Portfolio

Text Style Transfer: Detoxification

Published:

The task of text style transfer for texts is not so explored as for images. The application of text style transfer can be quite broad. For social good purposes, we explored unsupervised methods for texts detoxification for Russian and English languages. Also, we continue the work collecting parallel corpus for future possibility to address this problem as seq2seq.

Figure. Example of use cases where the detoxification technology can be applicable. (a) Offering the user a more civil version of a message. (b) Preventing chatbots from being rude to users when trained on open data.

Fake News Detection using Multilingual Evidence

Published:

Misleading information spreads on the Internet at an incredible speed, which can lead to irreparable consequences in some cases. As a result, it becoming essential to develop fake news detection technologies. While substantial work has been done in this direction, one of the limitations of the current approaches is that these models are focused only on one language and do not use multilingual information. In this work, we propose the new technique based on multilingual evidence that can be used for fake news detection and improve existing approaches. This approach imporved baseline systems for fake news detection and added more explainability for the users. Below you can examine graphical abstract of this work.
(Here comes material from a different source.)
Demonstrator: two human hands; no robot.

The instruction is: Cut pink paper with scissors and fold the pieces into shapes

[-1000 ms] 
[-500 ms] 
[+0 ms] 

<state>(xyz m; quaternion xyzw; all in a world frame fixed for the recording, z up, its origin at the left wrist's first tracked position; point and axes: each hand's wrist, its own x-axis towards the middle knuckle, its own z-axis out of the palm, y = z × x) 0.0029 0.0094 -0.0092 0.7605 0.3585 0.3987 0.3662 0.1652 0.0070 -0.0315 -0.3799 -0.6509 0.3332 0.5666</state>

Figure. The approach containes the follwong steps: 1) Text Extraction from the new coming article. 2) Text Translation into several languages. 3) Cross-lingual News Retrieval based on translated text. 4) Content Similarity Computation between the retrieved articles and the original one. 5) News Classification into true if there is enough evidence, or fake if there is contradiction.

Aggregation and personalization of news text content

Published:

This work is devoted to exploratory search. At the moment there are many search engines, but they do not satisfy all the needs of users. In particular, users are not always comfortable using well-known large search engines for educational purposes – for example, to study a specific topic from scratch, if the user does not know anything about the topic yet. Exploratory search is devoted to help in such tasks. In this work we explore the purposes and the obstacles of the usage of different exploratory search systems. In addition, we create an index upon the collection of Russian language articles from Habr. Based on the index, we test several popular search algorithms for their appropriateness for exploratory search tasks: TD-IDF indexing, BM25, fasttext embeddings and topic modeling. Below you can see the example of created user interface.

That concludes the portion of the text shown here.